I am trying to update our codebase to ibis 2.0 and started getting the ValueError("Unable to determine BigQuery dataset.") error when trying to fetch a table from BigQuery like this ibis_client.table("table", database="dataset").
I followed the traceback like this, starting at /ibis_bigquery/init.py, line 177
def table(self, name, database=None) -> ir.TableExpr:
t = super().table(name, database=database)
...
This calls the standard ibis table function /ibis/backends/base/sql/init.py line 41
def table(self, name, database=None):
qualified_name = self._fully_qualified_name(name, database)

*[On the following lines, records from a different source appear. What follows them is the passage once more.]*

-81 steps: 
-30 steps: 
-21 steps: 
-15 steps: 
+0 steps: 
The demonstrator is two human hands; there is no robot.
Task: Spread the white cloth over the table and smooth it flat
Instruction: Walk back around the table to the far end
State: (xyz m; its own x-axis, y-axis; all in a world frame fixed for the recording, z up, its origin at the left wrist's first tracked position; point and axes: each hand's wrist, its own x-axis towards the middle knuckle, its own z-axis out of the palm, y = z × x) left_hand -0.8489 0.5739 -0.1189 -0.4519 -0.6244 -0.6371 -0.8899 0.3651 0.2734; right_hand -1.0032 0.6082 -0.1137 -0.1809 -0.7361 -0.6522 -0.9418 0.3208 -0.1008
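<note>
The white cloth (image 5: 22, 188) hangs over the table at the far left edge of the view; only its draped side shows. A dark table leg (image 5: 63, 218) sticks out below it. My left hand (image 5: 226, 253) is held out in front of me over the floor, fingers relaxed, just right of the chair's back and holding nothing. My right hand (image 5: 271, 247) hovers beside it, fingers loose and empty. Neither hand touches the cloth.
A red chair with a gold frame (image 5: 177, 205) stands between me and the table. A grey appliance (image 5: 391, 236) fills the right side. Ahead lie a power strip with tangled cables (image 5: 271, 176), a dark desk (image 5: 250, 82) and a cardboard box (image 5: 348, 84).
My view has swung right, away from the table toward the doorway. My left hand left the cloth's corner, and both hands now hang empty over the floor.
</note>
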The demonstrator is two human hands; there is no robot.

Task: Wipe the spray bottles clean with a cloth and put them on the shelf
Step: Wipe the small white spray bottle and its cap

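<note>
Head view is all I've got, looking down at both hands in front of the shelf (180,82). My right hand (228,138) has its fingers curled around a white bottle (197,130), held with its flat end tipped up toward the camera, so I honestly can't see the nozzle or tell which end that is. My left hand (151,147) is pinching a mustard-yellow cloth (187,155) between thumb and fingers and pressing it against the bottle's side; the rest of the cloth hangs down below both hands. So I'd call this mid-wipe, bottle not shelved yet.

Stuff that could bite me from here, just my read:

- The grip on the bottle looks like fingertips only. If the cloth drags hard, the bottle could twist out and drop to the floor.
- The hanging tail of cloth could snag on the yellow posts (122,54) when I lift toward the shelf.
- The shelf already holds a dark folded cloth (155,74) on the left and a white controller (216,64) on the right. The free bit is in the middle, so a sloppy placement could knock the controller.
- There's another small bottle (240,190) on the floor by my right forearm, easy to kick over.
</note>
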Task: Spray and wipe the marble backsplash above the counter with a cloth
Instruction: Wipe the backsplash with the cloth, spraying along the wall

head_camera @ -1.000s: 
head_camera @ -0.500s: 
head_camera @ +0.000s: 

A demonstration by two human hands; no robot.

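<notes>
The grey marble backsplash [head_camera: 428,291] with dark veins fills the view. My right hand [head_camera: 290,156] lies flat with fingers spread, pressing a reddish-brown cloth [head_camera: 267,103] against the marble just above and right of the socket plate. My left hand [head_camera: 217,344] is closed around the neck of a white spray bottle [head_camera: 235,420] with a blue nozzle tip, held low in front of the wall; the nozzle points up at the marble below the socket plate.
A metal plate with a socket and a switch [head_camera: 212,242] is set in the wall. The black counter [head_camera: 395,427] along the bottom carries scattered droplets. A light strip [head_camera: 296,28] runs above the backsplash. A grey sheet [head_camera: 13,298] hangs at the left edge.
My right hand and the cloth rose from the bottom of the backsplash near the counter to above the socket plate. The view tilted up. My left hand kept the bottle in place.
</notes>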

schema = self.get_schema(qualified_name)
...
which in turn calls the get_schema method in bigquery /ibis_bigquery/init.py, line 329 BUT only with a name (this will be important in a sec)
def get_schema(self, name, database=None):
table_id = self._fully_qualified_name(name, database)
...
Now we are trying to create the fully_qualified (/ibis_bigquery/init.py", line 183) name again but this time database is None!
def _fully_qualified_name(self, name, database):
default_project, default_dataset = self._parse_project_and_dataset(database)
...
Which leads us to _parse_project_and_dataset in /ibis_bigquery/init.py, line 161
def _parse_project_and_dataset(self, dataset) -> Tuple[str, str]:
if not dataset and not self.dataset:
raise ValueError("Unable to determine BigQuery dataset.")
...
As mentioned earlier dataset is now None and nowhere in the stacktrace above did we set self.dataset, I probably can set the dataset before calling the table method but it feels to me like this is a bug?
This code also means that the bigquery table method makes two requests to bigquery one in the table method itself and one in the get_schema method that is called via the super method. Maybe we could make bq_table a cached property to avoid that?